In particular embodiments, storage 1006 includes mass storage for data or instructions. As an example, and not by way of limitation, storage 1006 may include a hard disk drive (HDD), a floppy disk drive, flash memory, an optical disc, a magneto-optical disc, magnetic tape, or a Universal Serial Bus (USB) drive or a combination of two or more of these. Storage 1006 may include removable or non-removable (or fixed) media, where appropriate. Storage 1006 may be internal or external to computer system 1000, where appropriate. In particular embodiments, storage 1006 is non-volatile, solid-state memory. In particular embodiments, storage 1006 includes read-only memory (ROM). Where appropriate, this ROM may be mask-programmed ROM, programmable ROM (PROM), erasable PROM (EPROM), electrically erasable PROM (EEPROM), electrically alterable ROM (EAROM), or flash memory or a combination of two or more of these. This disclosure contemplates mass storage 1006 taking any suitable physical form. Storage 1006 may include one or more storage control units facilitating communication between processor 1002 and storage 1006, where appropriate. Where appropriate, storage 1006 may include one or more storages 3406. Although this disclosure describes and illustrates particular storage, this disclosure contemplates any suitable storage.


In particular embodiments, I/O interface 1008 includes hardware, software, or both, providing one or more interfaces for communication between computer system 1000 and one or more I/O devices. Computer system 1000 may include one or more of these I/O devices, where appropriate. One or more of these I/O devices may enable communication between a person and computer system 1000. As an example, and not by way of limitation, an I/O device may include a keyboard, keypad, microphone, monitor, mouse, printer, scanner, speaker, still camera, stylus, tablet, touch screen, trackball, video camera, another suitable I/O device, or a combination of two or more of these. An I/O device may include one or more sensors. This disclosure contemplates any suitable I/O devices and any suitable I/O interfaces 1008 for them. Where appropriate, I/O interface 1008 may include one or more device or software drivers enabling processor 1002 to drive one or more of these I/O devices. I/O interface 1008 may include one or more I/O interfaces 1008, where appropriate.
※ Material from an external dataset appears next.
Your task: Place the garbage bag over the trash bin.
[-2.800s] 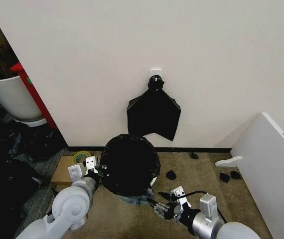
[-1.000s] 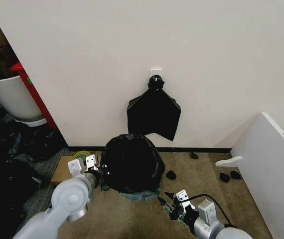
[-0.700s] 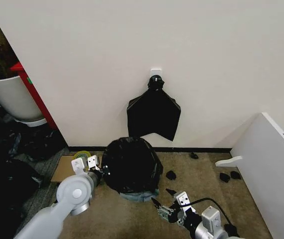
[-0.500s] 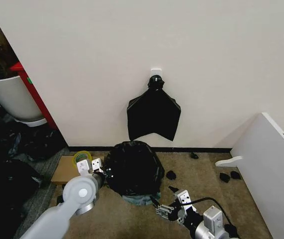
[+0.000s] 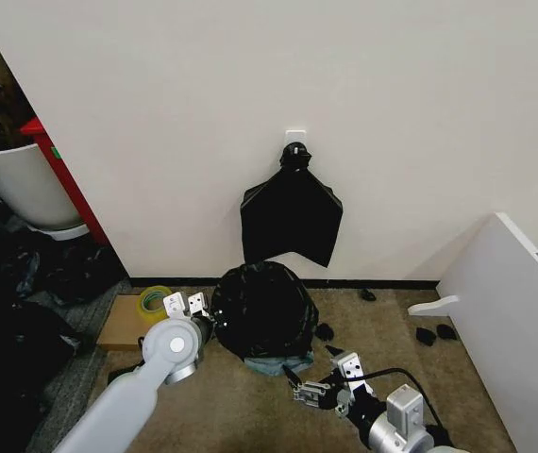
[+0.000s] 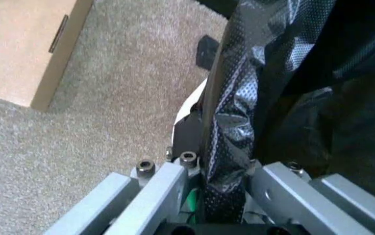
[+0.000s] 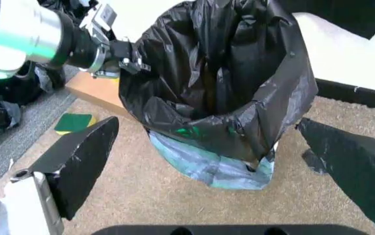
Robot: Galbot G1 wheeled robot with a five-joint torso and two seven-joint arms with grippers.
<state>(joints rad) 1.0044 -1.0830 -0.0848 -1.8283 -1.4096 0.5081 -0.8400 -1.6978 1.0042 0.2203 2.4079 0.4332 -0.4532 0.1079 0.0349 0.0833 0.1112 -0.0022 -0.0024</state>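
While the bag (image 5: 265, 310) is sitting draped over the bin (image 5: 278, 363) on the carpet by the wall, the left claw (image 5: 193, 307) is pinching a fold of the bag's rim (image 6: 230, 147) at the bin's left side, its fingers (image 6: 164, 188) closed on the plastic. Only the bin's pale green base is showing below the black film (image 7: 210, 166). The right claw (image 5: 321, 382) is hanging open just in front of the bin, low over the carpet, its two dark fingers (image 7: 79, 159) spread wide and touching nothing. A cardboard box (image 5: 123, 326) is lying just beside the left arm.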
Although this disclosure describes and illustrates a particular I/O interface, this disclosure contemplates any suitable I/O interface.


In particular embodiments, communication interface 1010 includes hardware, software, or both providing one or more interfaces for communication (such as, for example, packet-based communication) between computer system 1000 and one or more other computer systems 1000 or one or more networks. As an example, and not by way of limitation, communication interface 1010 may include a network interface controller (NIC) or network adapter for communicating with an Ethernet or other wire-based network or a wireless NIC (WNIC) or wireless adapter for communicating with a wireless network, such as a WI-FI network. This disclosure contemplates any suitable network and any suitable communication interface 1010 for it. As an example, and not by way of limitation, computer system 1000 may communicate with an ad hoc network, a personal area network (PAN), a local area network (LAN), a wide area network (WAN), a metropolitan area network (MAN), or one or more portions of the Internet or a combination of two or more of these. One or more portions of one or more of these networks may be wired or wireless. As an example, computer system 1000 may communicate with a wireless PAN (WPAN) (such as, for example, a BLUETOOTH WPAN), a WI-FI network, a WI-MAX network, a cellular telephone network (such as, for example, a Global System for Mobile Communications (GSM) network), or other suitable wireless network or a combination of two or more of these. Computer system 1000 may include any suitable communication interface 1010 for any of these networks, where appropriate. Communication interface 1010 may include one or more communication interfaces 1010, where appropriate. Although this disclosure describes and illustrates a particular communication interface, this disclosure contemplates any suitable communication interface.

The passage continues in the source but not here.